在我们眼里,雄海豹的生存其实是没有意义的,繁殖也是没有意义的,只是无谓地延续了它敝帚自珍的基因。没名没姓,也没暂住证和第二代身份证,甚至国籍档案与政.治面貌也没有,说实在的,一眼望去,芸芸众豹,你根本分不清谁是低端哪个高端。而人类不需要人脸识别系统,也不需要像电视剧《斯巴达克斯.血与沙》中的奴隶那样,皮肉上烙有某主人所有的徽印,人家也知道你是何许人也。

除了一身脂肪,一双圆溜溜的眼睛,以及嘴唇边的些许触须,雄海豹身无长物,更不用说银行卡与房产证了。
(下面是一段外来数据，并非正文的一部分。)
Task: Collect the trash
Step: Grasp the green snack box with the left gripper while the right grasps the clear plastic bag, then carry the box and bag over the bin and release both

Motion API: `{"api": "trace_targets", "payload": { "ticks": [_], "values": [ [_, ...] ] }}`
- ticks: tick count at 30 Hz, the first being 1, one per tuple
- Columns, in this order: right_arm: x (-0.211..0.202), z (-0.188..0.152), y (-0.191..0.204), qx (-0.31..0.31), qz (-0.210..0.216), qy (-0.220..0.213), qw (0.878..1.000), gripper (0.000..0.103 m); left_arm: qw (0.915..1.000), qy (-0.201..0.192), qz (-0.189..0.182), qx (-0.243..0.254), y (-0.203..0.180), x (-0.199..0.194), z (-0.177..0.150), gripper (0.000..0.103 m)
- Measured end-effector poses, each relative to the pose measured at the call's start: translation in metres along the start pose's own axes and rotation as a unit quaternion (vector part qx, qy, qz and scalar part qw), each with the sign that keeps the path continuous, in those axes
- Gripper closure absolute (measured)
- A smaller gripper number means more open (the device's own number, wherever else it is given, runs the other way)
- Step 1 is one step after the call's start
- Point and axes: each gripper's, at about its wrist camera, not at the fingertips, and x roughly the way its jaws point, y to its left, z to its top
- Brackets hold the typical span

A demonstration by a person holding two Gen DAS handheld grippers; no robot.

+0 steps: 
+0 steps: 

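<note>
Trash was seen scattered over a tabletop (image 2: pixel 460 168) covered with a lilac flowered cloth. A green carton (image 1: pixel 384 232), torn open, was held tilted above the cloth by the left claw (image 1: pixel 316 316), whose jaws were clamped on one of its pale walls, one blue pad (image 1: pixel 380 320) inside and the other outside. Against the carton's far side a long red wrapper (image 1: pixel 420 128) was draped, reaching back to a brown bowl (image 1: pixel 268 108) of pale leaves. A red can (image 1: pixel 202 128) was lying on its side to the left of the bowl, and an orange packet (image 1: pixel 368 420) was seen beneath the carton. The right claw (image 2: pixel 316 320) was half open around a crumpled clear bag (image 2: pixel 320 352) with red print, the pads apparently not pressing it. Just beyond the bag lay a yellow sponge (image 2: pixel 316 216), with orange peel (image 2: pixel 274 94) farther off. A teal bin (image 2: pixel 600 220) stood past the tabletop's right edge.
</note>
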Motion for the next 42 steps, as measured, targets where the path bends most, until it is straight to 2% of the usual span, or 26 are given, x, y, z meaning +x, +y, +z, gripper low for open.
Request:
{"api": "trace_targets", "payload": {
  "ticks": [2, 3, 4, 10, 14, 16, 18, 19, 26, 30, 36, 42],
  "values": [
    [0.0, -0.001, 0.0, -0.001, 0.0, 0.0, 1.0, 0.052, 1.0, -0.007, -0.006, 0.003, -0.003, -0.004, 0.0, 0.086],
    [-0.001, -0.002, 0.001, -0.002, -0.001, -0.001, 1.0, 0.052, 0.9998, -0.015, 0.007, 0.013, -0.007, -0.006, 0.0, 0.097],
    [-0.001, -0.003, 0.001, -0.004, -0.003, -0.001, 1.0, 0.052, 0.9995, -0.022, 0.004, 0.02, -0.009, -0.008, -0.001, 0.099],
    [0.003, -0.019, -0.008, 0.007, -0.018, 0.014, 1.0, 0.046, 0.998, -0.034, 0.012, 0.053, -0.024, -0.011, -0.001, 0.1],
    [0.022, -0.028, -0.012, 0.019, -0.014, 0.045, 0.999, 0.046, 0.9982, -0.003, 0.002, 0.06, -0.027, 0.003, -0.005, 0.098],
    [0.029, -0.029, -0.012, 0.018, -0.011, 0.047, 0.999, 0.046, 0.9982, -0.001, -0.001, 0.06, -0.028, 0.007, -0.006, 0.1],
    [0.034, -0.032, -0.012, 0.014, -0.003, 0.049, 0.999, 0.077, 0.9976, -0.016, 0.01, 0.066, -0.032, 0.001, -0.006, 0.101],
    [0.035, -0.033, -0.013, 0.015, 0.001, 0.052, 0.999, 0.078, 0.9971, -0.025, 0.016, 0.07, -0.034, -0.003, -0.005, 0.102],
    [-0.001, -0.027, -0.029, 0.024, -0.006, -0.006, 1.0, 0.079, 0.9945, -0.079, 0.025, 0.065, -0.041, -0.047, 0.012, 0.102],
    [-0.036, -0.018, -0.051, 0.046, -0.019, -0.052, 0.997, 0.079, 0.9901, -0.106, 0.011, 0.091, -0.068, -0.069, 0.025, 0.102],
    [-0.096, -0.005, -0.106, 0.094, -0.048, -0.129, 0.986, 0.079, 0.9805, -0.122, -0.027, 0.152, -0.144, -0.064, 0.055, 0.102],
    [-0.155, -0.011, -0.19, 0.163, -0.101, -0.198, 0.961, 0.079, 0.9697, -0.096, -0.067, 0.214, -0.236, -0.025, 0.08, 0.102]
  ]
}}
它们随波逐流于广袤的海洋里,与冰山为伴,以鱼儿为食,无聊时相互嬉戏,倒霉时被大白鲨一口吞了。它们可没有海狗那么幸运,大白鲨对海狗网开一面,可能因为体格小,还不够填它的牙齿缝。雄海豹就这样自生自灭,或葬身鱼腹,或平庸地度过每一天。

只有到了繁殖季节,雄海豹被荷尔蒙压迫,才不忘初心,牢记使命,显出它的男儿本色。它们一窝蜂地游向海岸,寻找岩礁海滩之类的栖息地,以完成繁殖前的筹备。此时此刻,地盘是最重要的,就像人类有了房子不愁娶不到老婆。
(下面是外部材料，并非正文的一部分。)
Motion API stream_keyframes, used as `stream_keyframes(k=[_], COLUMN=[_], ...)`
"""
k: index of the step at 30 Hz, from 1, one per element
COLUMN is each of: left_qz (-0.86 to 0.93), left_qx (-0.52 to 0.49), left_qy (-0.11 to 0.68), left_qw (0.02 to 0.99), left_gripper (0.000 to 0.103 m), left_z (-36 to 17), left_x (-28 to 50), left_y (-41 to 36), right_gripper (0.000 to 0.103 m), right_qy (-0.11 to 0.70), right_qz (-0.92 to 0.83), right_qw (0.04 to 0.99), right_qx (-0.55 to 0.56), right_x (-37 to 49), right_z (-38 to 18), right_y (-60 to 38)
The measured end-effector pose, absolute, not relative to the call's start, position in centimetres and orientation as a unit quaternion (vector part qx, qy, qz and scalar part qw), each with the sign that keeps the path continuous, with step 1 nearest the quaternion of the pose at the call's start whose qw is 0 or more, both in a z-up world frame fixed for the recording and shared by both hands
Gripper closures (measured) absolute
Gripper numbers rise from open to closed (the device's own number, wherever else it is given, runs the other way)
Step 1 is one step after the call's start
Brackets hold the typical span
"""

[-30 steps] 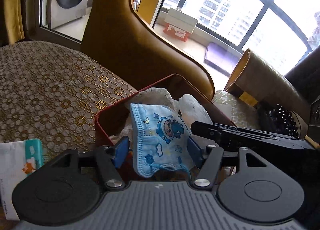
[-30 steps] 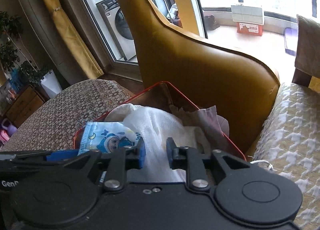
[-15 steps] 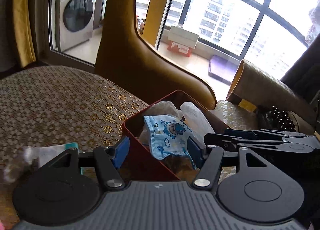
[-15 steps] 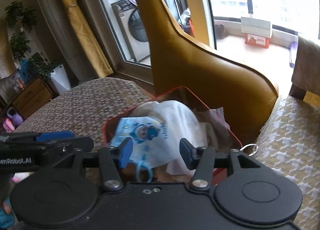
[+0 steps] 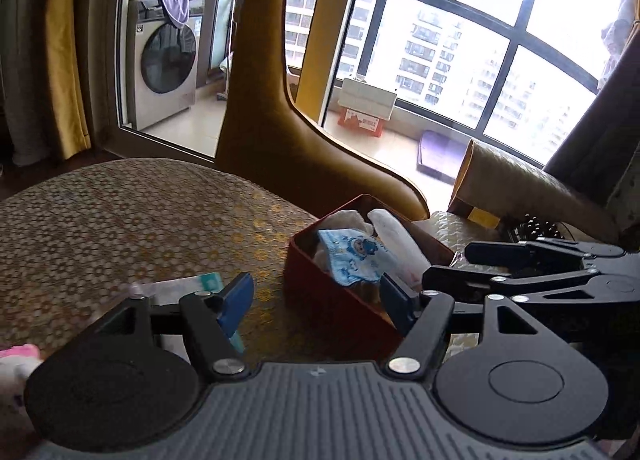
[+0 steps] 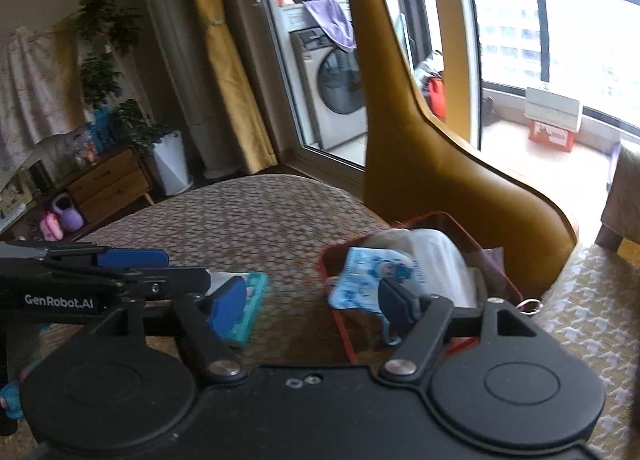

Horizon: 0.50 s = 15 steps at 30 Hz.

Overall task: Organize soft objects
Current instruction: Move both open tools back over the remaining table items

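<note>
Both grippers are up and clear of the box, and neither is carrying anything. The left gripper [image 5: 316,302] has its blue pads spread wide, jaws having just opened a touch more, nothing between them but the patterned tablecloth [image 5: 120,227] and the near corner of the red box [image 5: 340,312]. The right gripper [image 6: 312,306] has its jaws just swung apart too, and they stand wide with nothing pinched. In the left wrist view that box sits at about one o'clock from the gripper, close up against the mustard chair back [image 5: 280,147], and it is well stuffed: the blue cartoon face mask [image 5: 354,256] lies on top toward the near side, draped over the heap, with white cloth [image 5: 396,238] bunched just behind and beside it. From the right wrist view the same mask [image 6: 368,276] hangs over the near rim of the box at about one o'clock, an ear loop dangling down the outside, and the white cloth [image 6: 440,260] fills the middle. Out on the tablecloth at ten o'clock lies a teal and white tissue pack [image 6: 250,300], well apart from the box. The left gripper's dark body [image 6: 100,280] shows at the left edge of the right wrist view.
</note>
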State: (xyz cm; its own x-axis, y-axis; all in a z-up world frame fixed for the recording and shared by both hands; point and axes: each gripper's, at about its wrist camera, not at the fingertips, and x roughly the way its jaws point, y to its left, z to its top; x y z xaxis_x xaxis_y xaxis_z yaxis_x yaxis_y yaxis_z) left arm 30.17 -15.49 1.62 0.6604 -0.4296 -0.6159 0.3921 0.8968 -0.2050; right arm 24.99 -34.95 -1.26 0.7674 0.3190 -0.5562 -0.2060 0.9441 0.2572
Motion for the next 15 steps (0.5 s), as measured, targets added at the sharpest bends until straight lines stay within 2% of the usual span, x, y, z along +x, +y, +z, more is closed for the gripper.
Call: stream_keyframes(k=[3,8,15], left_qz=[-0.220,-0.204,-0.180], left_qx=[-0.023,-0.023,-0.017], left_qy=[0.343,0.334,0.334], left_qw=[0.913,0.920,0.925], left_gripper=[0.033,0.023,0.019], left_z=[2.1,2.8,3.0], left_x=[29.2,28.0,27.9], left_y=[-13.7,-10.2,-6.2], right_gripper=[0.025,0.018,0.009], right_qy=[0.305,0.297,0.297], right_qz=[0.154,0.178,0.203], right_qw=[0.936,0.936,0.932], right_qx=[0.084,0.069,0.041], right_x=[23.9,22.5,22.0], right_z=[-0.4,0.5,0.6], right_y=[-33.4,-30.8,-27.0])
雌海豹也仿佛接受了谁的召唤,随后尾随而至。待到达海岸,所有能立足的土地都已被雄海豹占据。它们划分地盘,占石为王,雌海豹除了自荐枕席,根本不可能另立门户,入赘个男宠,因此一踏上岸,就自动成为该地盘主人的妻妾。

需要说明的是,有的雄海豹由于地理位置优越,比如凸出的岩石可以遮阳,下面刚巧还有大水塘,因此它的妻妾明显比邻居多好多。这种状况跟有钱人觅个小蜜不费难一样。

整个繁殖期间,地主日理万机,劳心劳力。它知道情敌们虎视眈眈,没有强大的防卫力量,地盘与成群的妻妾都将毁于一旦。而妻妾们缺乏绝对的忠诚,不,简直都是些墙头草,国难当头,老公陷于险境时,均袖手旁观,不顾它的生死。只要老公失败,她们就像孔府那样投靠新的统治者。她们只对强者臣服,对失败者一无顾惜之情。

雄海豹了解这些朝秦暮楚之辈,所以它从不要求她们宣誓效忠,也不听海枯石烂从一而终的谰言,它只管耕耘不问收获,对妻妾分娩时的阵痛,以及日后的去向,也不问不闻,当然更不会付分居的生活费了。

每逢情敌前来寻衅,地主首先站立身子,用充满雄心低沉的吼音给予示威与警告。这种手段基本能吓退一部份雄海豹。后来人类的执法者也从雄海豹那里学了些技巧,比如对执法对象首先喊不许动,如不就范,则鸣枪示警,再不就范,就像对付徐纯合那样一枪击毙。有些体型高大的偏要比个高低,地主大概明白维稳只能从镇压中实现,也只得应战,互相撕咬,咬得血流满身,战斗最长的要持续一刻钟,直至双方精疲力尽,或一方落荒而逃。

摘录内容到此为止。